Dr Vine recently attributed the rise in private ECT treatments to an increase in psychiatric beds in the private sector and more patients choosing to use the procedure to combat depression. Dr Vine said ECT was a safe and effective form of treatment.
”The biggest issue (with ECT) I have to say is the difficulty we have in shaking community perception about this being in some way negative when for many people it is a very effective treatment,” she told The Age.
”As a treating doctor, to see someone with a really severe melancholic depression who is absolutely convinced that they’re riddled with guilt and should be dead, to see that just melt away with a reasonably short course of ECT, it is one of the miracle treatments.”

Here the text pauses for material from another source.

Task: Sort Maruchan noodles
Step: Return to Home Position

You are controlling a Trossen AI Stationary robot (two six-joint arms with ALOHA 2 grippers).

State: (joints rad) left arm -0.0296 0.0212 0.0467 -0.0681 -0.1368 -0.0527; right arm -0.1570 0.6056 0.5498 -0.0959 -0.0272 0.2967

But a recent international review of ECT cases by psychologists found the treatment may cause permanent brain damage and long-term memory loss.
The study’s lead author, John Read, of the University of Auckland, examined placebo-controlled studies and concluded shock therapy had minimal effects for people with depression and schizophrenia.
The review, published in the journal Epidemiologia e Psichiatra Sociale last year, found almost all ECT patients suffered some amnesia. ”For a proportion of those people some of that memory loss is recouped over time,” Associate Professor Read said.
”However, we are now seeing that for a significant proportion of people that brain dysfunction is permanent. ECT can, for a minority of people, produce some very short-term benefits; it can lift people’s mood quite quickly.”
Professor Read said Victoria’s rate of involuntary psychiatric patients was about double that of New Zealand’s. He supported calls for Victoria to introduce laws to give involuntary patients a greater say in their treatment.
”Mental health is the only area of medicine where you can be forced to receive a treatment against your will. It borders on discrimination, I’m talking about medication as well,” Professor Read said.